- [Work order] Each line from the one bearing "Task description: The" through the last line of the entries below should be returned exactly, with pictures left out.

(Data excerpts)
* * *

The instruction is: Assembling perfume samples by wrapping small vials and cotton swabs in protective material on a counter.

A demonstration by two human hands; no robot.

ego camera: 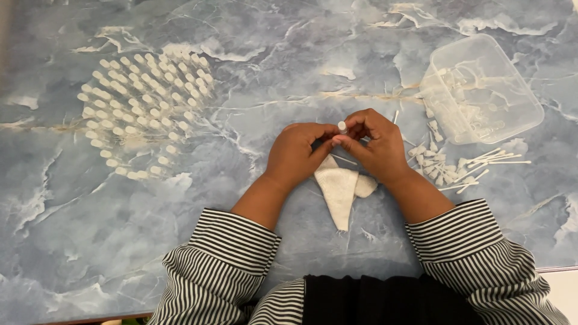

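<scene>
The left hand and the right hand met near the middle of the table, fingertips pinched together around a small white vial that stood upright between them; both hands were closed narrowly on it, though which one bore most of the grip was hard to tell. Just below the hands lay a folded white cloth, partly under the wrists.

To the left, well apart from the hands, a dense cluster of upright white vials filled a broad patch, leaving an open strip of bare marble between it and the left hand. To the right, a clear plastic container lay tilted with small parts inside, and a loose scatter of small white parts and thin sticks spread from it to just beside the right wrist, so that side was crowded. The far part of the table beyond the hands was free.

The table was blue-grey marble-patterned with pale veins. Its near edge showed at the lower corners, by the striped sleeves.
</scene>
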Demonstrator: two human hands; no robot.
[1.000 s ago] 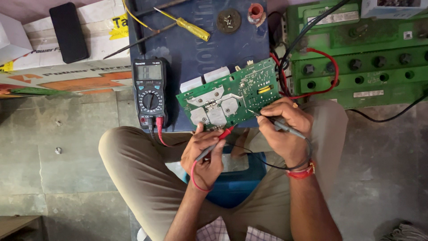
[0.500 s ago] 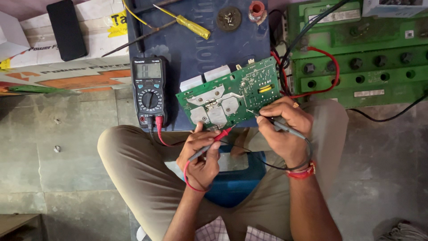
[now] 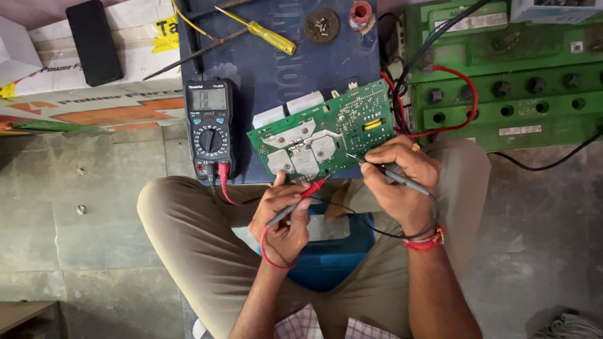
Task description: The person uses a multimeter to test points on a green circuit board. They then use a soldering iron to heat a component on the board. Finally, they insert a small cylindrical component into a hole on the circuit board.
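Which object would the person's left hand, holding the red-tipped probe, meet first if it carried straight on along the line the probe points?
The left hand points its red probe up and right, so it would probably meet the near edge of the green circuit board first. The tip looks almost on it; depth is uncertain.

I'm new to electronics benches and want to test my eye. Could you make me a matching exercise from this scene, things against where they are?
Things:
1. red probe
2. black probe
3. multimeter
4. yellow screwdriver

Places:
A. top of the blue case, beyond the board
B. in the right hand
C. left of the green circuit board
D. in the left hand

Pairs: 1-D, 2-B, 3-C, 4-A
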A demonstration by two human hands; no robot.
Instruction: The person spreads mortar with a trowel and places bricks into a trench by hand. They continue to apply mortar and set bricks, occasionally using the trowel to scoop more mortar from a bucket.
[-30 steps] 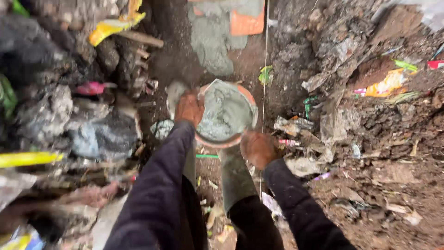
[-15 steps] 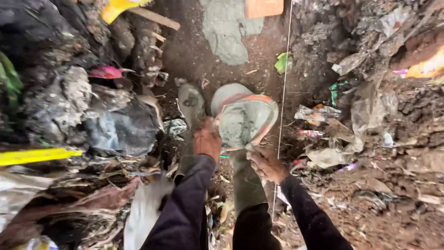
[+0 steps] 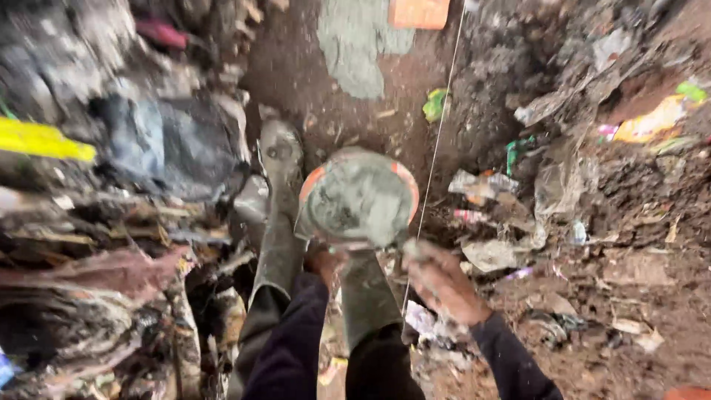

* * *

- [Written response]
Task description: The person uses a multimeter to test points on a green circuit board. They then use a soldering iron to heat a component on the board. Finally, they insert a small cylindrical component into a hole on the circuit board.
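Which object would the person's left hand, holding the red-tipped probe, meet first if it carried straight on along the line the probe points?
The left hand points its red probe up and right, so it would probably meet the near edge of the green circuit board first. The tip looks almost on it; depth is uncertain.

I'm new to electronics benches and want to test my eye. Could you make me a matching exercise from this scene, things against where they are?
Things:
1. red probe
2. black probe
3. multimeter
4. yellow screwdriver

Places:
A. top of the blue case, beyond the board
B. in the right hand
C. left of the green circuit board
D. in the left hand

Pairs: 1-D, 2-B, 3-C, 4-A
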A demonstration by two human hands; no robot.
Instruction: The person spreads mortar with a trowel and places bricks into a trench by hand. They continue to apply mortar and set bricks, occasionally using the trowel to scoop more mortar from a bucket.
[-30 steps] 
[-15 steps] 
[+0 steps] 

There is nothing more to the answer.